Chez B. subtilis, deux types d'AT majeur ont été identifiés jusqu'à maintenant. La chaîne principale caractéristique des souches 168 et W23 contient respectivement soit du glycérol-phosphate, soit du ribitol-phosphate. Chez B. subtils W23, les gènes codant pour l'AT majeur sont appelés tar ('teichoic acid ribitol’), et organisés en deux opérons divergents, tarDF et tarABIJKL. Le second est contrôlé par les deux promoteurs P tarA-int et. P tarA ext. L'analyse de l'activité de ces promoteurs et de l'expression de gènes tar pendant la croissance en milieu riche et en limitation de phosphate a permis d'identifier plusieurs régulateurs: (i) Le promoteur PtarA-int est responsable de deux augmentations d'expression de tarA qui ont lieu au début et à la fin de la transition entre croissance exponentielle et phase stationnaire. Ces deux accélérations sont causées par l'action successive de deux facteurs σ ECF, σX et σM. (ii) Le promoteur P- tarA-ext est réprimé en carence de phosphate par le système de régulation à deux composantes PhoPR. Dans les mêmes conditions, le promoteur P tarA-int est activé par σM. (iii) L'expression de tarA est augmentée dans un milieu conditionné ce qui suggère qu'une phéromone participe à la régulation de la biosynthèse des acides téichoïques chez B. subtils W23.
L'étude plus approfondie du rôle de σM dans B. subtilis W23 a montré que ce facteur σ est important dans la croissance normale et dans la réponse au stress. En plus de leur rôle dans la synthèse des AT, σM et σX jouent un rôle dans la division cellulaire, un autre processus essentiel. Les conséquences de l'inactivation simultanée de σM et σX, révélées par microscopie électronique, sont un ralentissement de la segrégation des chromosomes et de la septation ainsi qu'un affaiblissement de la paroi au niveau du septum. De plus, l'expression du gène codant pour DivIC, une protéine essentielle pour l'initiation de la division cellulaire, est contrôlée par σX et σM. Finalement, l'expression de sigM est inversement corrélée à la vitesse de croissance, ce qui a été observé pour d'autres gènes impliqués dans la division.
En l'absence de stimulation, les facteurs σ ECF sont généralement sequestrés par un facteur anti-σ- transmembranaire; une fois le stimulus détecté, ils sont relâchés pour pouvoir activer la transcription des gènes de leurs régulons. Les produits des gènes en aval de sigM, yhdL et yhdK, pourraient jouer le rôle d'anti-σ, parce que leur surexpression simultanée réprime l'expression de sigM.

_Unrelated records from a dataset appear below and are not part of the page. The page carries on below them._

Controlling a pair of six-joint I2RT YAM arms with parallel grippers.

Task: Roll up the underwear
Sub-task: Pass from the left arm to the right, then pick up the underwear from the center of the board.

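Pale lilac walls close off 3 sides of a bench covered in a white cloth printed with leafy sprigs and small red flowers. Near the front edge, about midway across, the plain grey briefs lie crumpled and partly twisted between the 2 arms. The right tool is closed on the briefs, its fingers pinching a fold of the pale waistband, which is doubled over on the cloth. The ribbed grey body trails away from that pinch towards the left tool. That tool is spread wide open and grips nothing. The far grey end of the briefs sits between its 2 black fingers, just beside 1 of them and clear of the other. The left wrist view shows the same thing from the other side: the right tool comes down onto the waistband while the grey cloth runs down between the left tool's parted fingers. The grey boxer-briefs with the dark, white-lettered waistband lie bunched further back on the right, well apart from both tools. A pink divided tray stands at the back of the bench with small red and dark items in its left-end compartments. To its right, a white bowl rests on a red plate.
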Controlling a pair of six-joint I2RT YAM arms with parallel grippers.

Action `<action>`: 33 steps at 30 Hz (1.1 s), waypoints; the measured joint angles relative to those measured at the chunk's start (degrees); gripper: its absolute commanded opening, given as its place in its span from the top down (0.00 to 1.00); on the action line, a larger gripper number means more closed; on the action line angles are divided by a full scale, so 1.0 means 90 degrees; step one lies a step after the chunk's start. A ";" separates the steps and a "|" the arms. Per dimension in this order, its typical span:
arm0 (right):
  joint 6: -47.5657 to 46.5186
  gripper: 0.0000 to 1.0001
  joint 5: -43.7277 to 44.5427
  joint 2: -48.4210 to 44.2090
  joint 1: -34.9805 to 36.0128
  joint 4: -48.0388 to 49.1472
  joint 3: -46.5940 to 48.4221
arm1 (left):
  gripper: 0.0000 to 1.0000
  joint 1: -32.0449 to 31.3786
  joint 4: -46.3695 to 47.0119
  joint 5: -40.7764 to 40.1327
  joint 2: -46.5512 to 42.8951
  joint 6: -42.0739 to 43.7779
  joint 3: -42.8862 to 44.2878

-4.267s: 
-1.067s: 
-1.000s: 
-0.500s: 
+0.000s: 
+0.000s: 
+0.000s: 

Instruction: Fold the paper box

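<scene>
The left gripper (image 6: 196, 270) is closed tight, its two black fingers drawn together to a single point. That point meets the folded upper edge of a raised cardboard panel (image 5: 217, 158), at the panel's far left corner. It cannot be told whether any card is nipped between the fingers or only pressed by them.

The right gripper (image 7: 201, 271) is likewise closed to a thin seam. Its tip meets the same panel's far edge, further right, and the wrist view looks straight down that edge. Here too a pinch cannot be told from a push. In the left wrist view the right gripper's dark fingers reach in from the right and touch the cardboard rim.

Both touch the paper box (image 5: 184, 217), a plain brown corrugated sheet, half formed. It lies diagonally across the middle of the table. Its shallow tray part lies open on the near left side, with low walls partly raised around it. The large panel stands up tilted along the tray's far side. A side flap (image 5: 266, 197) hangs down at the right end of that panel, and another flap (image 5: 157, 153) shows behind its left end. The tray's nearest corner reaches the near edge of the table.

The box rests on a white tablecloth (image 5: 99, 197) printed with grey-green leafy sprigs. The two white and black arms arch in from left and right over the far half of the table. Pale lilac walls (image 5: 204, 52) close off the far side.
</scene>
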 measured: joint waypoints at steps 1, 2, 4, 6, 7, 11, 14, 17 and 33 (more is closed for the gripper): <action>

Dans B. subtilis W23, σM est activé par un manque de phosphate et cette réponse dépend indirectement du système à deux composantes responsable de l'adaptation au stress de phosphate, PhoPR. Ceci n'est pas observé concernant la souche 168, où σM est régulé d'une autre manière même en milieu riche. L'induction de σM en phase stationnaire, caractéristique de la souche W23 mais absente dans 168, semble dépendre de la composition de la paroi cellulaire.
En conclusion, on propose que σM est activé par les restructurations de la paroi causées par du stress extracellulaire ou par les transitions entre les phases de croissance. Un modèle de fonctionnement de σM est discuté.